Per the example I take the shortest and plot a line from the starting point 1 to the shortest distance instance of the each of the rest of the points in 'fullLaug' as well as printing the actual distance

import numpy as np
import matplotlib.pyplot as plt

" create lattice, lattice points nonzero, incremtning count "

m = 9
pcnt = 0
lattice = np.zeros((m, m))
for i in range(0, 6+1, 3):
    for j in range(0, 6+1, 3):
        pcnt += 1
        lattice[i, j] = pcnt # lable lattice points with count

#print(*lattice, sep='\n')

"augment lattice with duplicated halves, up/down, left/right"

def halves(a):
    n = len(a)
    return a[:(n+n%2)//2-n%2], a[(n-n%2)//2+n%2:]


rightL, leftL = halves(lattice.T)
n = len(rightL)
cornerL = np.zeros((n, n))
rightL, leftL = rightL.T, leftL.T

rightLaug = np.concatenate((cornerL, rightL, cornerL), axis=0)
leftLaug = np.concatenate((cornerL, leftL, cornerL), axis=0)

lowL, upL = halves(lattice)

centerL = np.concatenate((upL, lattice, lowL), axis=0)

fullLaug = np.concatenate((leftLaug, centerL, rightLaug), axis=1)
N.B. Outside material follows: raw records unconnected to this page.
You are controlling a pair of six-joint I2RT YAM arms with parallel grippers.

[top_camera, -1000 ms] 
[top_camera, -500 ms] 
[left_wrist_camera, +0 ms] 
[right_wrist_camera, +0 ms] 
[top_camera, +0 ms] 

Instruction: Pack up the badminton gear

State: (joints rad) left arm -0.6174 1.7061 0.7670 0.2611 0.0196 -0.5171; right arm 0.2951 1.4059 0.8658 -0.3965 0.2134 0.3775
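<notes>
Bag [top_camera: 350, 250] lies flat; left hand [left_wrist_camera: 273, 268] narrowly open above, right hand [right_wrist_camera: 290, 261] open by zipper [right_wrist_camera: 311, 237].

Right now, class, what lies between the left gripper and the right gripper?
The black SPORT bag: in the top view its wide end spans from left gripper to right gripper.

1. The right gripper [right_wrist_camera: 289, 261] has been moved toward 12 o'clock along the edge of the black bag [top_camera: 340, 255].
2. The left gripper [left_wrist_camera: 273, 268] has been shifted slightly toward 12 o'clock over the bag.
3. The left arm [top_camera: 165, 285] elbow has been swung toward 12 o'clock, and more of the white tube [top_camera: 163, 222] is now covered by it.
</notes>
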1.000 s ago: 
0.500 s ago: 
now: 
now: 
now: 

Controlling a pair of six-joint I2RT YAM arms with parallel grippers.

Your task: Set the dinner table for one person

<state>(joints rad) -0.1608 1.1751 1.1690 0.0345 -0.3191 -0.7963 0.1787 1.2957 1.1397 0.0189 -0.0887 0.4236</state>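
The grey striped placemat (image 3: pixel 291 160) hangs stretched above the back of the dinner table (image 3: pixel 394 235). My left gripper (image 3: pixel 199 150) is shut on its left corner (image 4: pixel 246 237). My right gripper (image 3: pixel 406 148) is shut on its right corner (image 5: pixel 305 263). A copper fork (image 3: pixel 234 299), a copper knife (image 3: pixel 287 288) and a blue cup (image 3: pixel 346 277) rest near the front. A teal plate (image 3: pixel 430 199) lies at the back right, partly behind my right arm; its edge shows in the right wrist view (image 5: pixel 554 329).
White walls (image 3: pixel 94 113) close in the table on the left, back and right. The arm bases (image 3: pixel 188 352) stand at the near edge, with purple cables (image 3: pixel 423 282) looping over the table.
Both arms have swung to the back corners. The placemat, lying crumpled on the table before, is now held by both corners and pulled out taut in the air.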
"plot fully agumented lattice, yellow lines are boarders of cells"

plt.imshow(fullLaug, origin='origin', cmap='jet', interpolation='none')

plt.plot((n, n), (0, 2*n+m-1), 'y', (n+m-1, n+m-1), (2*n+m-1, 0), 'y')
plt.plot((0, 2*n+m-1), (n, n), 'y', (2*n+m-1, 0), (n+m-1, n+m-1), 'y')

#print(*zip(*np.where(fullLaug == 3)))


def distsq(a, b, n):
    """takes lattice point pcnt labels a, b
    finds a indices in lattice, offests to indices in fullaug
    finds all instances of b indices in fullaug
    calcs all a-b distances
    returns sorted list of distances, indices, a-a appended to start
    """
    a = list(*zip(*np.where(lattice == a)))
    a[0] += n; a[1] += n

    bz = zip(*np.where(fullLaug == b))

    ds = [[(a[0] - b[0])**2 + (a[1] - b[1])**2, [*b]] for b in bz]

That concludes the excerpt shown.